AVAILABLE DATA below:

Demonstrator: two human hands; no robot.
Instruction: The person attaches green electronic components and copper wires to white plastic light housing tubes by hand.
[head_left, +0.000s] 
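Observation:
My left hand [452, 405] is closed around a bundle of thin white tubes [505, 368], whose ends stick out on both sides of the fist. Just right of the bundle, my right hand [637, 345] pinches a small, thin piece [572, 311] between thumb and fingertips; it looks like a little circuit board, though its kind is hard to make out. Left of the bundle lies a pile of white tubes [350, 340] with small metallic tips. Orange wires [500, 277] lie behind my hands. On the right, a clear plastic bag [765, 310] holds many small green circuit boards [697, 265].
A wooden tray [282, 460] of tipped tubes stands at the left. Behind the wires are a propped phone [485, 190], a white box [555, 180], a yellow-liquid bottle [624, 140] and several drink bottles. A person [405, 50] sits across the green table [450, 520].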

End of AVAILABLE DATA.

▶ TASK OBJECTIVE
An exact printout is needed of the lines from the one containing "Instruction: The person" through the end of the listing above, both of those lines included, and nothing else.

▶ ANSWER AREA
Instruction: The person attaches green electronic components and copper wires to white plastic light housing tubes by hand.
[head_left, +0.000s] 
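Observation:
My left hand [452, 405] is closed around a bundle of thin white tubes [505, 368], whose ends stick out on both sides of the fist. Just right of the bundle, my right hand [637, 345] pinches a small, thin piece [572, 311] between thumb and fingertips; it looks like a little circuit board, though its kind is hard to make out. Left of the bundle lies a pile of white tubes [350, 340] with small metallic tips. Orange wires [500, 277] lie behind my hands. On the right, a clear plastic bag [765, 310] holds many small green circuit boards [697, 265].
A wooden tray [282, 460] of tipped tubes stands at the left. Behind the wires are a propped phone [485, 190], a white box [555, 180], a yellow-liquid bottle [624, 140] and several drink bottles. A person [405, 50] sits across the green table [450, 520].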

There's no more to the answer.